In this rapidly evolving landscape, we’ll be coming back often with updates as to how these different paths are unfolding.
Important Risks Related to this Article
WTAI: There are risks associated with investing, including the possible loss of principal. WTAI invests in companies primarily involved in the investment theme of artificial intelligence (AI) and innovation. Companies engaged in AI typically face intense competition and potentially rapid product obsolescence. These companies are also heavily dependent on intellectual property rights and may be adversely affected by loss or impairment of those rights. Additionally, AI companies typically invest significant amounts of spending on research and development, and there is no guarantee that the products or services produced by these companies will be successful. Companies that are capitalizing on innovation and developing technologies to displace older technologies or create new markets may not be successful. WTAI invests in the securities included in, or representative of, its Index regardless of their investment merit and does not attempt to outperform its Index or take defensive positions in declining markets. The composition of the Index is governed by an Index Committee and the Index may not perform as intended. Please read WTAI’s prospectus for specific details regarding WTAI’s risk profile.
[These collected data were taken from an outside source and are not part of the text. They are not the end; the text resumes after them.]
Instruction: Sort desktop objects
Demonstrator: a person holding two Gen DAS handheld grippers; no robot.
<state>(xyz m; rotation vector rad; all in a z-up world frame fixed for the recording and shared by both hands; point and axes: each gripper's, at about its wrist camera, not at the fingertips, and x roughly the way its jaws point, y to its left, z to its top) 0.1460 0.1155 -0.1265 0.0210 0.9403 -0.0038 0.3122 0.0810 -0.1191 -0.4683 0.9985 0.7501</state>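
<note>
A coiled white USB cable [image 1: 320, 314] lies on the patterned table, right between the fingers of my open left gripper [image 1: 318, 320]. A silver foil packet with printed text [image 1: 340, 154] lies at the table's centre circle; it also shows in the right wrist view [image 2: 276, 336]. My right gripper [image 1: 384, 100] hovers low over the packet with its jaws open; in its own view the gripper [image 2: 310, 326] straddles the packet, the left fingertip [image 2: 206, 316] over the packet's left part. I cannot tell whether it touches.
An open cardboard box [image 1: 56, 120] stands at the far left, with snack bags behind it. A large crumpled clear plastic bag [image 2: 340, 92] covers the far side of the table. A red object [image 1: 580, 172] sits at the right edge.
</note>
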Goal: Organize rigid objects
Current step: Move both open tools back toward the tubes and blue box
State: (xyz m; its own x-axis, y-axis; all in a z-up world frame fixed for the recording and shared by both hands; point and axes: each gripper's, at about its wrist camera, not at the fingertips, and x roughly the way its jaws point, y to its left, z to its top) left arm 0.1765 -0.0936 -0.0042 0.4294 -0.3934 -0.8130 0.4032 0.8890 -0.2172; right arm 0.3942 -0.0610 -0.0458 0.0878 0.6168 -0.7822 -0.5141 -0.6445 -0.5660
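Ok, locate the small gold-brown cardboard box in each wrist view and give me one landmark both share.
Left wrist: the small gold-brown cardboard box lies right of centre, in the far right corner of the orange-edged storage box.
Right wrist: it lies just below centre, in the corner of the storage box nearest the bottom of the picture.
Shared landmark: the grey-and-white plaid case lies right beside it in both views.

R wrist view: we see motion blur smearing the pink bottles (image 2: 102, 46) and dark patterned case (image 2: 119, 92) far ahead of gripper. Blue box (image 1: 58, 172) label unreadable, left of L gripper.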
AIVL: There are risks associated with investing, including the possible loss of principal. Funds focusing their investments on certain sectors increase their vulnerability to any single economic or regulatory development. This may result in greater share price volatility. While AIVL is actively managed, AIVL’s investment process is expected to be heavily dependent on a quantitative model and the model may not perform as intended. Please read AIVL’s prospectus for specific details regarding AIVL’s risk profile.